Once you have read the records, output them exactly.

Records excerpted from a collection
___
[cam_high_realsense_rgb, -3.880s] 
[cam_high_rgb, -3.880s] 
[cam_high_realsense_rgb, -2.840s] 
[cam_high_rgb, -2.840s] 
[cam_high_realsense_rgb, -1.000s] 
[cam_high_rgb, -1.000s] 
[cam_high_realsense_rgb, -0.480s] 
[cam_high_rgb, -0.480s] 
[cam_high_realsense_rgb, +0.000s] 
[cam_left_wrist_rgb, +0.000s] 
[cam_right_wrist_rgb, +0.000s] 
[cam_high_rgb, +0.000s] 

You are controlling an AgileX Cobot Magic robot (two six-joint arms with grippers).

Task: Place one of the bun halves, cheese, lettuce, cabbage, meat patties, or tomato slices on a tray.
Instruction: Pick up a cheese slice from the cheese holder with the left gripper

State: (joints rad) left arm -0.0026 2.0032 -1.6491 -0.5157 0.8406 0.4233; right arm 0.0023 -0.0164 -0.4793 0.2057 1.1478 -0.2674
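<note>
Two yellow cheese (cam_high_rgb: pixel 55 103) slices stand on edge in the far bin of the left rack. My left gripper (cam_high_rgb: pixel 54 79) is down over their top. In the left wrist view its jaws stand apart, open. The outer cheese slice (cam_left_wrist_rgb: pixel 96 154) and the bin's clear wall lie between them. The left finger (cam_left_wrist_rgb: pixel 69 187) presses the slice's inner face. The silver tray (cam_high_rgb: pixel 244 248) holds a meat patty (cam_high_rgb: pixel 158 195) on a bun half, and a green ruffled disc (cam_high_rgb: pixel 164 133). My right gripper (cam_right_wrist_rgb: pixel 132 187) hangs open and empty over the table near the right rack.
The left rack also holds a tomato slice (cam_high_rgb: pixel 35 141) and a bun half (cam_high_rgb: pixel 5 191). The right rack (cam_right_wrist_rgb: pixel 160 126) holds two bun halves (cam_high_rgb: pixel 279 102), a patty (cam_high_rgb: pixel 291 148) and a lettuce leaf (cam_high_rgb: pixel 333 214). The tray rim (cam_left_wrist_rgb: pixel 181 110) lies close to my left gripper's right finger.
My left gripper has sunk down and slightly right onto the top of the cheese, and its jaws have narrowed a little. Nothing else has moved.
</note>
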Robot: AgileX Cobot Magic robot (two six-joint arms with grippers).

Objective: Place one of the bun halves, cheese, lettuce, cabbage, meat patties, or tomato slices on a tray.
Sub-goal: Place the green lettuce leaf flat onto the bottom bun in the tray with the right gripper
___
Solution:
[cam_high_realsense_rgb, -3.880s] 
[cam_high_rgb, -3.880s] 
[cam_high_realsense_rgb, -2.840s] 
[cam_high_rgb, -2.840s] 
[cam_high_realsense_rgb, -1.000s] 
[cam_high_rgb, -1.000s] 
[cam_high_realsense_rgb, -0.480s] 
[cam_high_rgb, -0.480s] 
[cam_high_realsense_rgb, +0.000s] 
[cam_left_wrist_rgb, +0.000s] 
[cam_right_wrist_rgb, +0.000s] 
[cam_high_rgb, +0.000s] 

You are controlling an AgileX Cobot Magic robot (two six-joint arms with grippers).

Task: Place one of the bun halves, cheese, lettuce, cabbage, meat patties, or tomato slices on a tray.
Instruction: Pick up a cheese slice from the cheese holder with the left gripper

State: (joints rad) left arm -0.0026 2.0032 -1.6491 -0.5157 0.8406 0.4233; right arm 0.0023 -0.0164 -0.4793 0.2057 1.1478 -0.2674
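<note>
Two yellow cheese (cam_high_rgb: pixel 55 103) slices stand on edge in the far bin of the left rack. My left gripper (cam_high_rgb: pixel 54 79) is down over their top. In the left wrist view its jaws stand apart, open. The outer cheese slice (cam_left_wrist_rgb: pixel 96 154) and the bin's clear wall lie between them. The left finger (cam_left_wrist_rgb: pixel 69 187) presses the slice's inner face. The silver tray (cam_high_rgb: pixel 244 248) holds a meat patty (cam_high_rgb: pixel 158 195) on a bun half, and a green ruffled disc (cam_high_rgb: pixel 164 133). My right gripper (cam_right_wrist_rgb: pixel 132 187) hangs open and empty over the table near the right rack.
The left rack also holds a tomato slice (cam_high_rgb: pixel 35 141) and a bun half (cam_high_rgb: pixel 5 191). The right rack (cam_right_wrist_rgb: pixel 160 126) holds two bun halves (cam_high_rgb: pixel 279 102), a patty (cam_high_rgb: pixel 291 148) and a lettuce leaf (cam_high_rgb: pixel 333 214). The tray rim (cam_left_wrist_rgb: pixel 181 110) lies close to my left gripper's right finger.
My left gripper has sunk down and slightly right onto the top of the cheese, and its jaws have narrowed a little. Nothing else has moved.
</note>
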Robot: AgileX Cobot Magic robot (two six-joint arms with grippers).

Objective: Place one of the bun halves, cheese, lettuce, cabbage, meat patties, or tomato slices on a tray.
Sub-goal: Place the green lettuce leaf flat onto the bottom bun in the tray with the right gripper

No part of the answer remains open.